■ What you are asked to do ■
In the copy you make, keep each entry exactly as it is and leave out all images.

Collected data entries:
Segment Open
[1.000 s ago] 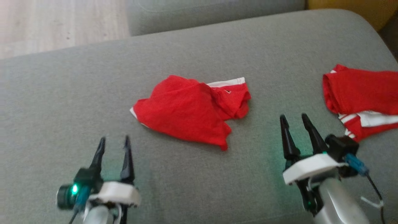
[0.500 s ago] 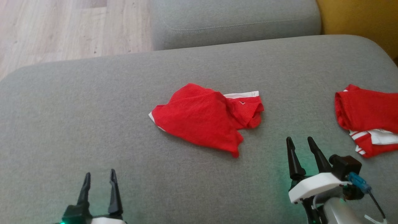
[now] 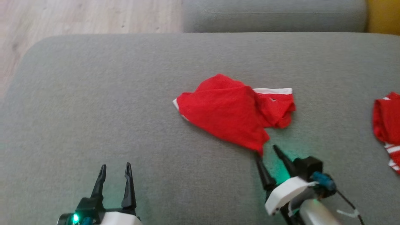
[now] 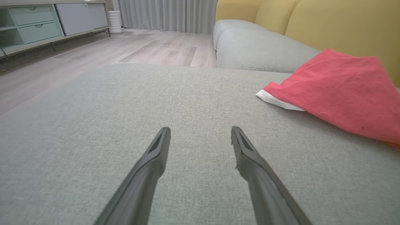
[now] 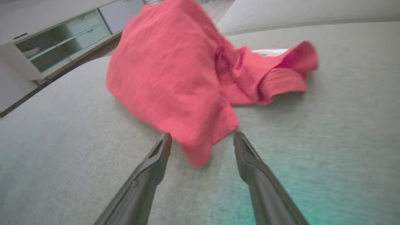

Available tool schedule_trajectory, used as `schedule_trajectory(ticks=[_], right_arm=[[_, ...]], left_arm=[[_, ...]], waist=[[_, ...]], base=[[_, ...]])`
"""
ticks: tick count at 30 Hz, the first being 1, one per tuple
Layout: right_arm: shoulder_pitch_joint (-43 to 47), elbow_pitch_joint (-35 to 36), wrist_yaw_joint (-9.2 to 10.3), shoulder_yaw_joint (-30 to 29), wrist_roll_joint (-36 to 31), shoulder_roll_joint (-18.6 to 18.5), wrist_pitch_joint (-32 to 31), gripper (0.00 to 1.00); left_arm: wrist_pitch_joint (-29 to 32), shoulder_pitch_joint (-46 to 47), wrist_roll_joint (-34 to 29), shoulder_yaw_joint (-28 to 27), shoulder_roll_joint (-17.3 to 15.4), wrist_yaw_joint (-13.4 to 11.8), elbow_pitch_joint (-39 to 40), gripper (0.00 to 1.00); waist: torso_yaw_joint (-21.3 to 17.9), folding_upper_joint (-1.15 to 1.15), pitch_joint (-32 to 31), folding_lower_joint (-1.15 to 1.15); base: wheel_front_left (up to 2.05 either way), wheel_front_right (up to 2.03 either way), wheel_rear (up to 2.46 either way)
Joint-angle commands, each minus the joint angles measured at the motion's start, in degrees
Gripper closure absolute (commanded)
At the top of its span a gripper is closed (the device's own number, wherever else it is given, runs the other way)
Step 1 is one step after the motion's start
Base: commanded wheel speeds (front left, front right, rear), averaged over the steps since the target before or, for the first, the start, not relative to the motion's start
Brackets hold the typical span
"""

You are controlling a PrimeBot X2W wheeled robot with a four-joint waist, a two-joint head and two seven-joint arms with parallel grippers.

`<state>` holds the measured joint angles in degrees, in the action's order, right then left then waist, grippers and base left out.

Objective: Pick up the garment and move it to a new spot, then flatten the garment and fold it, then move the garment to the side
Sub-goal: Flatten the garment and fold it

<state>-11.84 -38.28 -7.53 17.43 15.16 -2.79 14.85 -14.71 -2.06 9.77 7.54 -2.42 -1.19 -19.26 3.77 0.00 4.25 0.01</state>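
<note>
A grey cushion (image 3: 93, 93) carries a crumpled red garment (image 3: 231, 115) and a second red piece (image 3: 387, 122).

Soft, even daylight — shadows faint. A green glow pools on the cushion (image 3: 93, 109); the right wrist view is motion-blurred, edges stretched.

The grey sofa cushion (image 3: 93, 109) lies bare across its whole left half, so the left claw (image 3: 115, 165), jaws apart, has open fabric ahead and on both sides. The crumpled red garment (image 3: 231, 115) sits right of centre; its near corner lies between the spread fingers of the right claw (image 3: 266, 150). A bare strip runs between it and a second red garment (image 3: 386, 125) at the right edge. Another grey cushion (image 3: 272, 18) bounds the far side.
</note>
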Motion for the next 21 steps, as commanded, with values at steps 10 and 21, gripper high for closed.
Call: schedule_trajectory(ticks=[10, 21], right_arm=[[-3.97, -2.05, 0.04, 1.65, -3.43, -0.09, 0.15, 1.0], [-11.26, 19.18, 0.04, 14.44, 4.7, -0.09, 0.15, 1.0]], left_arm=[[-0.29, 3.11, 0.83, -0.38, -0.46, -0.25, 1.42, 0.0], [-0.29, 2.76, 1.45, 0.71, -0.46, 0.23, 0.83, 0.0]], waist=[[3.81, 0.0, 2.16, -0.01], [5.11, 0.0, -1.22, -0.01]], base=[[0.0, 0.0, 0.0], [0.0, 0.0, 0.0]])
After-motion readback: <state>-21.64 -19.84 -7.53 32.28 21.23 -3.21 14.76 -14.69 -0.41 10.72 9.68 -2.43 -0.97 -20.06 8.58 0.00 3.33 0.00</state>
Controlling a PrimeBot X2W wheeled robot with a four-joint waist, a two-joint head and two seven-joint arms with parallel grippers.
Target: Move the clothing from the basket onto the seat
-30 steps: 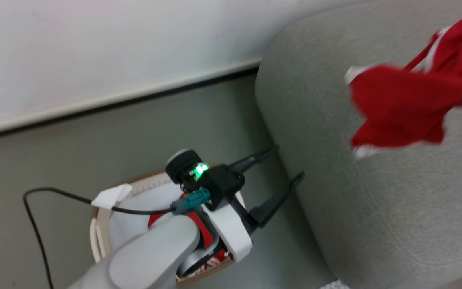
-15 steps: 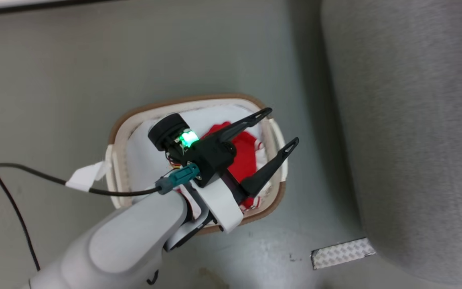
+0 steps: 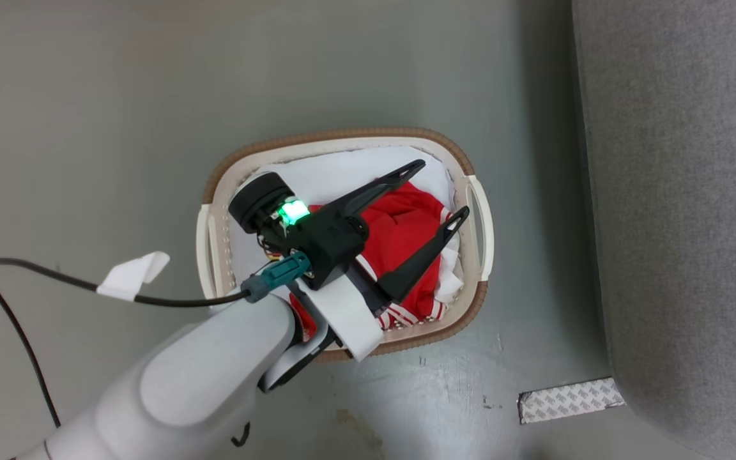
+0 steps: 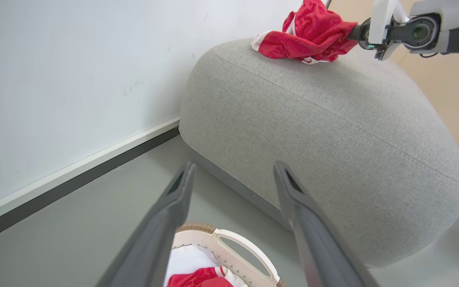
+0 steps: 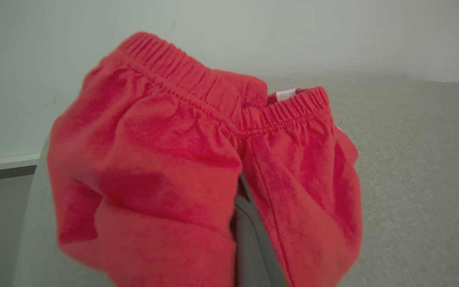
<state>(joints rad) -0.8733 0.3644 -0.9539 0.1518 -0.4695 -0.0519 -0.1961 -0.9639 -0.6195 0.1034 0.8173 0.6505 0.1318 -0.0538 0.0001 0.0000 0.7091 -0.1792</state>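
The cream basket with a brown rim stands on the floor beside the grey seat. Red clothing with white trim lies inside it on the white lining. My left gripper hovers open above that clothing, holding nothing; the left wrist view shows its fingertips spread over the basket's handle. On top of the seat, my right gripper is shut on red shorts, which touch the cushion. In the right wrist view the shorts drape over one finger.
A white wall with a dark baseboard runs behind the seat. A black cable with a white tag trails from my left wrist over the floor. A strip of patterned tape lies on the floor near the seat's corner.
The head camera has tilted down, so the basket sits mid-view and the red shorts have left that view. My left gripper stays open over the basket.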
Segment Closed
■ Answer box ■
[1.000 s ago] 
[0.500 s ago] 
[now] 
[now] 
[now] 

Available tool schedule_trajectory, used as `schedule_trajectory(ticks=[_], right_arm=[[_, ...]], left_arm=[[_, ...]], waist=[[_, ...]], base=[[_, ...]])`
"""
ticks: tick count at 30 Hz, the first being 1, one per tuple
Layout: right_arm: shoulder_pitch_joint (-43 to 47), elbow_pitch_joint (-35 to 36), wrist_yaw_joint (-9.2 to 10.3), shoulder_yaw_joint (-30 to 29), wrist_roll_joint (-36 to 31), shoulder_roll_joint (-18.6 to 18.5), wrist_pitch_joint (-32 to 31), gripper (0.00 to 1.00); left_arm: wrist_pitch_joint (-29 to 32), shoulder_pitch_joint (-46 to 47), wrist_roll_joint (-34 to 29), shoulder_yaw_joint (-28 to 27), shoulder_roll_joint (-17.3 to 15.4), wrist_yaw_joint (-13.4 to 11.8), elbow_pitch_joint (-39 to 40), gripper (0.00 to 1.00); waist: torso_yaw_joint (-21.3 to 17.9), folding_upper_joint (-1.15 to 1.15), pitch_joint (-32 to 31), folding_lower_joint (-1.15 to 1.15); base: wheel_front_left (up to 2.05 either way), wheel_front_right (up to 2.03 either way), wheel_rear (up to 2.46 either way)
Joint-angle commands, each minus the joint angles measured at the motion's start, in degrees
Gripper closure absolute (commanded)
At the top of its span a gripper is closed (the device's own number, wherever else it is given, runs the other way)
Step 1 is one step after the motion's start
Base: commanded wheel speeds (front left, front right, rear), averaged over the steps since the target before or, for the first, the start, not relative to the motion's start
Brackets hold the typical span
"""

You are controlling a PrimeBot X2W wheeled robot with a four-joint waist, a two-joint head and two seven-joint arms with parallel grippers.

`<state>` holds the measured joint angles in degrees, in the action's order, right then left then waist, grippers and base left out.

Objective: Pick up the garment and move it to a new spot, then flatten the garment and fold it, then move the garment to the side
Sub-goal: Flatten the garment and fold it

<state>-11.84 -38.28 -7.53 17.43 15.16 -2.79 14.85 -14.71 -2.06 9.77 7.54 -2.42 -1.19 -19.26 3.77 0.00 4.25 0.01</state>
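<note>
A grey cushion (image 3: 93, 93) carries a crumpled red garment (image 3: 231, 115) and a second red piece (image 3: 387, 122).

Soft, even daylight — shadows faint. A green glow pools on the cushion (image 3: 93, 109); the right wrist view is motion-blurred, edges stretched.

The grey sofa cushion (image 3: 93, 109) lies bare across its whole left half, so the left claw (image 3: 115, 165), jaws apart, has open fabric ahead and on both sides. The crumpled red garment (image 3: 231, 115) sits right of centre; its near corner lies between the spread fingers of the right claw (image 3: 266, 150). A bare strip runs between it and a second red garment (image 3: 386, 125) at the right edge. Another grey cushion (image 3: 272, 18) bounds the far side.
</note>
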Motion for the next 21 steps, as commanded, with values at steps 10 and 21, gripper high for closed.
Call: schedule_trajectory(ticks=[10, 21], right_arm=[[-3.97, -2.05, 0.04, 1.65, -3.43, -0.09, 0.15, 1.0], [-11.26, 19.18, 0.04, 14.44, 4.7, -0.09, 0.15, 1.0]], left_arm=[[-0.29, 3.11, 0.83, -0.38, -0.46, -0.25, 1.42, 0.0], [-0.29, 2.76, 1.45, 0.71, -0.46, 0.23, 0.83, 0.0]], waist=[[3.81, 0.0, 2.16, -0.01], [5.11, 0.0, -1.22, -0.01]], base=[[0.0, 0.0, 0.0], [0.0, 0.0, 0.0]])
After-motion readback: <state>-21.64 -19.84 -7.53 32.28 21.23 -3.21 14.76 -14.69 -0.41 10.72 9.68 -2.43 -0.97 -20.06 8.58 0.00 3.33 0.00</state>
Controlling a PrimeBot X2W wheeled robot with a four-joint waist, a two-joint head and two seven-joint arms with parallel grippers.
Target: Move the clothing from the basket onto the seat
-30 steps: 
-15 steps: 
+0 steps: 
+0 steps: 
+0 steps: 
<state>(joints rad) -0.8733 0.3644 -0.9539 0.1518 -0.4695 -0.0519 -0.1961 -0.9639 -0.6195 0.1034 0.8173 0.6505 0.1318 -0.0538 0.0001 0.0000 0.7091 -0.1792</state>
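The cream basket with a brown rim stands on the floor beside the grey seat. Red clothing with white trim lies inside it on the white lining. My left gripper hovers open above that clothing, holding nothing; the left wrist view shows its fingertips spread over the basket's handle. On top of the seat, my right gripper is shut on red shorts, which touch the cushion. In the right wrist view the shorts drape over one finger.
A white wall with a dark baseboard runs behind the seat. A black cable with a white tag trails from my left wrist over the floor. A strip of patterned tape lies on the floor near the seat's corner.
The head camera has tilted down, so the basket sits mid-view and the red shorts have left that view. My left gripper stays open over the basket.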

What appears above is the complete answer to the exercise.